RNA-seq

This workflow processes RNA sequencing data, aligning reads to a reference genome, quantifying gene expression, and generating quality control reports.

Workflow Inputs

Workflow Name (Optional): A name to associate with your workflow for easy identification.
FASTQ Folder: The cloud storage location (e.g., gs://bucket/folder) containing the FASTQ files for your samples. The folder should contain paired-end reads with filenames ending in "_R1.fastq.gz" and "_R2.fastq.gz".
UMI Read Index Files (Optional): Enable this option and provide the cloud storage location of UMI index files if your data includes them. These files should have filenames ending in "_I1.fastq.gz".
Reference Files: The workflow uses pre-defined reference files for alignment and quantification. You have the option to override these defaults with your own files.
STAR Index: The cloud storage location of the STAR index file for read alignment.
GTF File: The cloud storage location of the GTF annotation file for gene quantification.
RSEM Reference: The cloud storage location of the RSEM reference file for transcript quantification.
Globin Genome Index: The cloud storage location of the Bowtie2 index for globin sequence to measure contamination.
rRNA Genome Index: The cloud storage location of the Bowtie2 index for rRNA sequence to quantify rRNA reads.
PhiX Genome Index: The cloud storage location of the Bowtie2 index for PhiX sequence to measure PhiX contamination.
RefFlat File: The cloud storage location of the RefFlat file generated from the GTF file using gtfToGenePred.
Output Report Name: The prefix used for the final merged report files.

Workflow Steps

The RNAseq pipeline consists of several steps, each performing a specific analysis:

1. Pre-Trim FASTQC:

Quality control analysis of reads after adapter trimming.

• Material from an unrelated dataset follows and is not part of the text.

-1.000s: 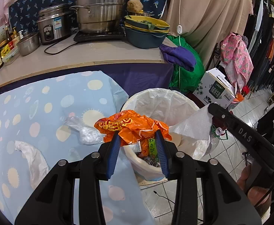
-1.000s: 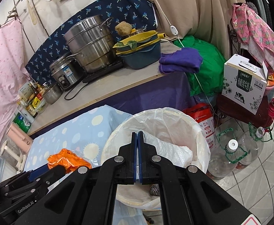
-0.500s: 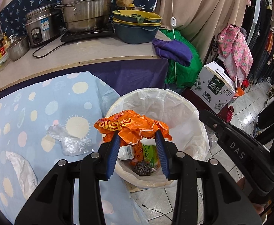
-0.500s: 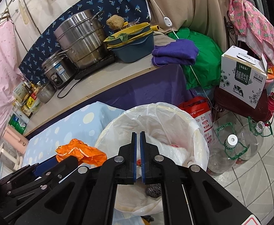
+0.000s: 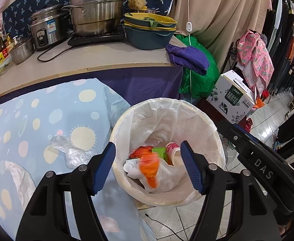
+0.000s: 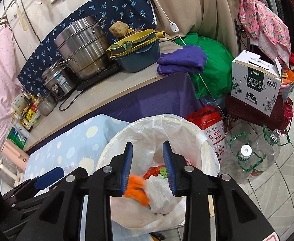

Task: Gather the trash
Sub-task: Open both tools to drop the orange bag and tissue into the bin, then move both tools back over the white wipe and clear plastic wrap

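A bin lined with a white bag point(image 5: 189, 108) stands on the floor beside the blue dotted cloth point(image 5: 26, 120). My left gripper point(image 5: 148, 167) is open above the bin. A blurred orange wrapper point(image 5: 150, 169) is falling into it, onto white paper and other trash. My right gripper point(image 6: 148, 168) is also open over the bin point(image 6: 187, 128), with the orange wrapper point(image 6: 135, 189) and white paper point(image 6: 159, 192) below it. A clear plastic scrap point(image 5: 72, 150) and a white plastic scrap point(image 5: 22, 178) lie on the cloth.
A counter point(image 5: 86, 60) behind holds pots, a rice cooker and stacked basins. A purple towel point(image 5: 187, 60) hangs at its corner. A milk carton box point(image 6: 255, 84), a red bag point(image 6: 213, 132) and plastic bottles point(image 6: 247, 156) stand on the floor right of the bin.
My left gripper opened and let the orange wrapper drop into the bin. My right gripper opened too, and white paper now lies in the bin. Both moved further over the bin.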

Additional configurable options:
pretrim_fastqc_ncpu: Number of CPU cores allocated for pre- and post-trim FASTQC analysis.
pretrim_fastqc_ramGB: Amount of RAM (in GB) dedicated to pre- and post-trim FASTQC.
pretrim_fastqc_disk: Disk space (in GB) allocated for pre- and post-trim FASTQC outputs.
fastqc_docker: Specify the Docker image used for running FASTQC.

2. Attach UMI (Optional):

Appends UMI information to read names if UMI index files are provided.

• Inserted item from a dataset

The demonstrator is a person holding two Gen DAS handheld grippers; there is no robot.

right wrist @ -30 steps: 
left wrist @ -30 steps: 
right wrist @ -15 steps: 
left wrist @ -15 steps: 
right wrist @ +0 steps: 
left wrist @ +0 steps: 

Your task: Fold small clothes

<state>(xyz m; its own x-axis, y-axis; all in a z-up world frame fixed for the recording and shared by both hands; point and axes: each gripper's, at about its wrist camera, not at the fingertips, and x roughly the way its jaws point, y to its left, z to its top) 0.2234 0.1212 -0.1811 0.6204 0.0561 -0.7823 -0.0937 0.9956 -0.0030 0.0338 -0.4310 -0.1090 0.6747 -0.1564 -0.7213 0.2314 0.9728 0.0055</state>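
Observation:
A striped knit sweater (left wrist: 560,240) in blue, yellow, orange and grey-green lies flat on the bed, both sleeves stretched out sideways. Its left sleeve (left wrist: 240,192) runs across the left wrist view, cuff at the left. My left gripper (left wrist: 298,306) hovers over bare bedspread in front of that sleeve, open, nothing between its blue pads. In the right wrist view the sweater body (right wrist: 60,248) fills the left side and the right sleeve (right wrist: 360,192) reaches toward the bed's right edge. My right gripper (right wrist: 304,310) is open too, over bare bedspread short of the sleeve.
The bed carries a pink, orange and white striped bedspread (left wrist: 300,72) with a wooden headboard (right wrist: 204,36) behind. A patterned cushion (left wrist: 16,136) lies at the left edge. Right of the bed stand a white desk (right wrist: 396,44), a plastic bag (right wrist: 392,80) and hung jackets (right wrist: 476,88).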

attach_umi_ncpu: Number of CPU cores used for attaching UMI information to read names.
attach_umi_ramGB: RAM allocated for the UMI attachment process.
attach_umi_disk: Disk space designated for UMI attachment outputs.
attach_umi_docker: Docker image used for the UMI attachment step.

3. Cutadapt:

Trims adapter sequences from reads and removes low-quality reads.

Additional configurable options:
minimumLength: Minimum length of reads after adapter trimming. Reads shorter than this will be discarded.
index_adapter: Sequence of the adapter used for indexing.
univ_adapter: Sequence of the universal adapter used (if applicable).
cutadapt_ncpu: Number of CPU cores used for adapter trimming with Cutadapt.
cutadapt_ramGB: RAM allocated for Cutadapt execution.
cutadapt_disk: Disk space designated for Cutadapt outputs.
cutadapt_docker: Docker image used for running Cutadapt.

4. Post-Trim FASTQC:

Quality control analysis of reads after adapter trimming.

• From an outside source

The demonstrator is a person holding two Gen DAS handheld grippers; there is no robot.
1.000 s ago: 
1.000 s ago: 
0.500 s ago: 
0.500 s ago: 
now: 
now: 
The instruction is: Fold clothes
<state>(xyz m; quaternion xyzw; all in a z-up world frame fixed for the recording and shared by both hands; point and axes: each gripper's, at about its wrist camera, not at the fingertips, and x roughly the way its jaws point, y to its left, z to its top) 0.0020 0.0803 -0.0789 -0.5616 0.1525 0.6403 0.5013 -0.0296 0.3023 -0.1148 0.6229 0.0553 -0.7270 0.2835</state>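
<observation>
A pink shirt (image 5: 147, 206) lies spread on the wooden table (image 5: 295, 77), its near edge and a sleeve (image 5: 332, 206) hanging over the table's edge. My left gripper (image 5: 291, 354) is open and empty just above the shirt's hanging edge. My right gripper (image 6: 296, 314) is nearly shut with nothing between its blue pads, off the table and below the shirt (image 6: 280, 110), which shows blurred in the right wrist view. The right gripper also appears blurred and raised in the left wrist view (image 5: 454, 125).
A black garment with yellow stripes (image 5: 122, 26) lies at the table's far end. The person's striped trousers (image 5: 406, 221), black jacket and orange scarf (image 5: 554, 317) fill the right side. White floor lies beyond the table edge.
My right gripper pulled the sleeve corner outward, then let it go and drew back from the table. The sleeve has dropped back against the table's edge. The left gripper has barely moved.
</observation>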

Additional configurable options:
posttrim_fastqc_ncpu: Number of CPU cores allocated for pre- and post-trim FASTQC analysis.
posttrim_fastqc_ramGB: Amount of RAM (in GB) dedicated to pre- and post-trim FASTQC.
posttrim_fastqc_disk: Disk space (in GB) allocated for pre- and post-trim FASTQC outputs.
fastqc_docker: Specify the Docker image used for running FASTQC.

5. MultiQC:

Generates a consolidated report combining results from pre- and post-trim FASTQC and Cutadapt.

Additional configurable options:
multiqc_ncpu: Number of CPU cores used for generating the MultiQC report.
multiqc_ramGB: RAM allocated for MultiQC report generation.
multiqc_disk: Disk space allocated for MultiQC report outputs.
multiqc_docker: Docker image used for running MultiQC.

6. STAR Alignment:

Aligns reads to the reference genome using STAR.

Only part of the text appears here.